We deliver IPTV-services to our Customers with Varnish-cache 6.0 and I have been a bit worried that there might be a problem with our Varnish-cache servers. This assumption is based on the amount of customer incident reports when the IPTV-stream flows through our Varnish-cache instead of the backend-server directly.
That is why I would like to eliminate all errors from varnishstat to narrow down the possible reasons for the incidents, since at the moment I don't have a better angle to troubleshoot the problem.
Let's state that I am far from being familiar or an expert with Varnish.
So let's dig in to the "problem":
varnishstat -1 output:
MAIN.sess_closed 38788 0.01 Session Closed
MAIN.sess_closed_err 15260404 3.47 Session Closed with error
Basically almost all of the connections to Varnish-cache servers close with error. I set up a Virtualized Demo-server to our Network with identical Varnish configuration and there the only sess_closed_err were generated when I changed channels in my VLC-mediaplayer. Let's note that I was not able to run but a few VLC's at the same time to the server and that our customers use STB-boxes to use the service.
So my actual question is, how can I troubleshoot what causes the sessions to close with error?
There are some other counters that will show more specifically what happens with the sessions.

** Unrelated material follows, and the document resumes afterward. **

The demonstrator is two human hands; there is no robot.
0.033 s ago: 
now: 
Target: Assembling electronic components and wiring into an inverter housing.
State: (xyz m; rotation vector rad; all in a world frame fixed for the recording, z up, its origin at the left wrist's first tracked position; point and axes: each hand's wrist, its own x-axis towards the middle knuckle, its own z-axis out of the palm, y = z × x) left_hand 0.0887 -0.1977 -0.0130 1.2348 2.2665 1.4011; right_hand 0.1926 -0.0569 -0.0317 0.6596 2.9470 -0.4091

The next step in your troubleshooting is therefore to look at these counters:
varnishstat -1 | grep ^MAIN.sc_
I'll elaborate a bit with a typical example:
$ sudo varnishstat -1 | egrep "(sess_closed|sc_)"
MAIN.sess_closed 8918046 1.45 Session Closed
MAIN.sess_closed_err 96244948 15.69 Session Closed with error
MAIN.sc_rem_close 86307498 14.07 Session OK REM_CLOSE
MAIN.sc_req_close 8402217 1.37 Session OK REQ_CLOSE
MAIN.sc_req_http10 45930 0.01 Session Err REQ_HTTP10
MAIN.sc_rx_bad 0 0.00 Session Err RX_BAD
MAIN.sc_rx_body 0 0.00 Session Err RX_BODY
MAIN.sc_rx_junk 132 0.00 Session Err RX_JUNK
MAIN.sc_rx_overflow 2 0.00 Session Err RX_OVERFLOW
MAIN.sc_rx_timeout 96193210 15.68 Session Err RX_TIMEOUT
MAIN.sc_tx_pipe 0 0.00 Session OK TX_PIPE
MAIN.sc_tx_error 0 0.00 Session Err TX_ERROR
MAIN.sc_tx_eof 3 0.00 Session OK TX_EOF
MAIN.sc_resp_close 0 0.00 Session OK RESP_CLOSE
MAIN.sc_overload 0 0.00 Session Err OVERLOAD
MAIN.sc_pipe_overflow 0 0.00 Session Err PIPE_OVERFLOW
MAIN.sc_range_short 0 0.00 Session Err RANGE_SHORT
MAIN.sc_req_http20 0 0.00 Session Err REQ_HTTP20
MAIN.sc_vcl_failure 0 0.00 Session Err VCL_FAILURE
The output from this specific environment shows that the majority of the sessions that close with error happens due to receive timeout (MAIN.sc_rx_timeout
). This timeout controls how long varnish will keep idle connections open, and is set using the timeout_idle
parameter to varnishd
. Its value is 5 seconds by default. Use varnishadm
to see the current value and the description of the timeout:
$ sudo varnishadm param.show timeout_idle
timeout_idle
Value is: 10.000 [seconds]
Default is: 5.000
Minimum is: 0.000
Idle timeout for client connections.
A connection is considered idle until we have received the full
request headers.
This parameter is particularly relevant for HTTP1 keepalive
connections which are closed unless the next request is
received before this timeout is reached.
Increasing timeout_idle
will likely reduce the number of sessions that are closed due to idle timeout. This can be done by setting the value as a parameter when starting varnish. Example:
varnishd [...] -p timeout_idle=15
Note that there are pros and cons related to increasing this timeout.